Successful peaceful reform movements are actually shadow-funded and shadow-politicked for by the elites. Elites against other elites and using people like this for their own ends. Elites won't sign on to anything that potentially hurts their wealth or power, which all these idealistic reform movements would do. Short of a popular uprising and violent revolution, we can expect the same lack of progress on utopian thinking in the future because utopia is attainable, its just the resources that's needed for it are controlled by people who don't want to give them up.
"Short of a popular uprising and violent revolution, we can expect the same lack of progress on utopian thinking in the future because utopia is attainable, its just the resources that's needed for it are controlled by people who don't want to give them up."

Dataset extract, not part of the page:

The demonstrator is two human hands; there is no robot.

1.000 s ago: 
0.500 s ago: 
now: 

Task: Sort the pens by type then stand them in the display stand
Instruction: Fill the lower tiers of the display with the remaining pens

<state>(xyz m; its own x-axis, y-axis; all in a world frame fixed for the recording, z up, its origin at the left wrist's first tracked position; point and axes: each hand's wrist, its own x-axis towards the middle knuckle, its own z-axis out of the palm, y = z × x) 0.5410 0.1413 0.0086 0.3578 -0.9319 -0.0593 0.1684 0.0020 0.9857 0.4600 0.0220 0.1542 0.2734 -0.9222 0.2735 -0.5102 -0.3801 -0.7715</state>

The problem I have with this perspective is not that it's necessarily wrong, but it's not falsifiable.
There have been many attempts at "start over" utopian societies, sometimes involving a violent popular upsrising and some through peaceful means. Some big and some small in scale.
They never produce the desired outcome. That by itself isn't so bad -- experimentation could theoretically be good, even if many lives are lost in the process.
But what's really bad is we don't seem to be learning from the failures at all, so it's basically repeating the same experiment again and again with a few tweaks in philosophy that has little bearing on the practical implementation.
Progress seems to come when people are willing to take incremental steps that have positive short term results for a significant fraction of people. Then building on that.
I hope that something like this group comes back, but with a vengeance. Call me an optimist, but if they had put their minds to it, they could have accomplished much more than a mailing list, which has unfortunately dwindled in the last 10 years.
Cypherpunks write code- but what about the extropians?